#### [The problem]
Your reply should consist of the listing, copied exactly.

=-=-=-=-=

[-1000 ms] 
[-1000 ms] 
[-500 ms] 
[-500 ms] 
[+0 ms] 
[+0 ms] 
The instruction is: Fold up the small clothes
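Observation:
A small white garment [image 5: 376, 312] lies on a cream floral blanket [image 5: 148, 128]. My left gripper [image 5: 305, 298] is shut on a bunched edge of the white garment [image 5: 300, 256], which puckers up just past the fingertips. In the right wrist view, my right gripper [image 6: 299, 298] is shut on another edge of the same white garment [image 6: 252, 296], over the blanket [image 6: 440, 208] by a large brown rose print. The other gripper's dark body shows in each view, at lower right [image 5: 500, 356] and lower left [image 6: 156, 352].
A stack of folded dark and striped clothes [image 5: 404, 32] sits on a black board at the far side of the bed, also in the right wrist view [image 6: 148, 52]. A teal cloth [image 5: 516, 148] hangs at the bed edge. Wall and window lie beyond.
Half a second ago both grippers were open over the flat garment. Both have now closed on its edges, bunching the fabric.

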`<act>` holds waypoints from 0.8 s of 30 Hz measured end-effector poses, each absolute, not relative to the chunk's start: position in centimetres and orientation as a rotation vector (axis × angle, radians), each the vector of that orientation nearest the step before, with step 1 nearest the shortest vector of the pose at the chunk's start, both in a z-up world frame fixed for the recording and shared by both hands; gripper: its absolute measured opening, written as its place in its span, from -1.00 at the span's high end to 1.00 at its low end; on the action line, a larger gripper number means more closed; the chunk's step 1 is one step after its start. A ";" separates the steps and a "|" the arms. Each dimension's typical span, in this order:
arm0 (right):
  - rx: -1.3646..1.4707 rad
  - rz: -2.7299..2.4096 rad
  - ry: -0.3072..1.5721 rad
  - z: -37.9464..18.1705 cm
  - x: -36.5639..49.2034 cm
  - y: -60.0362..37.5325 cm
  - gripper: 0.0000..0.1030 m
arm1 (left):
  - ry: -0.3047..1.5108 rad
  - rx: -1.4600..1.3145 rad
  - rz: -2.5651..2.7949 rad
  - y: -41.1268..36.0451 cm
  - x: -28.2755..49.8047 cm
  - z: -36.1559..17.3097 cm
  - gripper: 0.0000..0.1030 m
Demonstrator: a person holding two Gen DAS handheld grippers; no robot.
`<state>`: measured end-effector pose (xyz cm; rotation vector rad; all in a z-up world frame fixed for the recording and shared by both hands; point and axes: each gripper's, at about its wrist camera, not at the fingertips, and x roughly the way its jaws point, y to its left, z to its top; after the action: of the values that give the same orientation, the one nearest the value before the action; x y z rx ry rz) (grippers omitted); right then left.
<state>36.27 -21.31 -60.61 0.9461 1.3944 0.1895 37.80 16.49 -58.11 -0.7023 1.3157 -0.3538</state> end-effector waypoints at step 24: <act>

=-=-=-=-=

#### [Expected answer]
[-1000 ms] 
[-1000 ms] 
[-500 ms] 
[-500 ms] 
[+0 ms] 
[+0 ms] 
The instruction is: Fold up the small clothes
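Observation:
A small white garment [image 5: 376, 312] lies on a cream floral blanket [image 5: 148, 128]. My left gripper [image 5: 305, 298] is shut on a bunched edge of the white garment [image 5: 300, 256], which puckers up just past the fingertips. In the right wrist view, my right gripper [image 6: 299, 298] is shut on another edge of the same white garment [image 6: 252, 296], over the blanket [image 6: 440, 208] by a large brown rose print. The other gripper's dark body shows in each view, at lower right [image 5: 500, 356] and lower left [image 6: 156, 352].
A stack of folded dark and striped clothes [image 5: 404, 32] sits on a black board at the far side of the bed, also in the right wrist view [image 6: 148, 52]. A teal cloth [image 5: 516, 148] hangs at the bed edge. Wall and window lie beyond.
Half a second ago both grippers were open over the flat garment. Both have now closed on its edges, bunching the fabric.
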
`<act>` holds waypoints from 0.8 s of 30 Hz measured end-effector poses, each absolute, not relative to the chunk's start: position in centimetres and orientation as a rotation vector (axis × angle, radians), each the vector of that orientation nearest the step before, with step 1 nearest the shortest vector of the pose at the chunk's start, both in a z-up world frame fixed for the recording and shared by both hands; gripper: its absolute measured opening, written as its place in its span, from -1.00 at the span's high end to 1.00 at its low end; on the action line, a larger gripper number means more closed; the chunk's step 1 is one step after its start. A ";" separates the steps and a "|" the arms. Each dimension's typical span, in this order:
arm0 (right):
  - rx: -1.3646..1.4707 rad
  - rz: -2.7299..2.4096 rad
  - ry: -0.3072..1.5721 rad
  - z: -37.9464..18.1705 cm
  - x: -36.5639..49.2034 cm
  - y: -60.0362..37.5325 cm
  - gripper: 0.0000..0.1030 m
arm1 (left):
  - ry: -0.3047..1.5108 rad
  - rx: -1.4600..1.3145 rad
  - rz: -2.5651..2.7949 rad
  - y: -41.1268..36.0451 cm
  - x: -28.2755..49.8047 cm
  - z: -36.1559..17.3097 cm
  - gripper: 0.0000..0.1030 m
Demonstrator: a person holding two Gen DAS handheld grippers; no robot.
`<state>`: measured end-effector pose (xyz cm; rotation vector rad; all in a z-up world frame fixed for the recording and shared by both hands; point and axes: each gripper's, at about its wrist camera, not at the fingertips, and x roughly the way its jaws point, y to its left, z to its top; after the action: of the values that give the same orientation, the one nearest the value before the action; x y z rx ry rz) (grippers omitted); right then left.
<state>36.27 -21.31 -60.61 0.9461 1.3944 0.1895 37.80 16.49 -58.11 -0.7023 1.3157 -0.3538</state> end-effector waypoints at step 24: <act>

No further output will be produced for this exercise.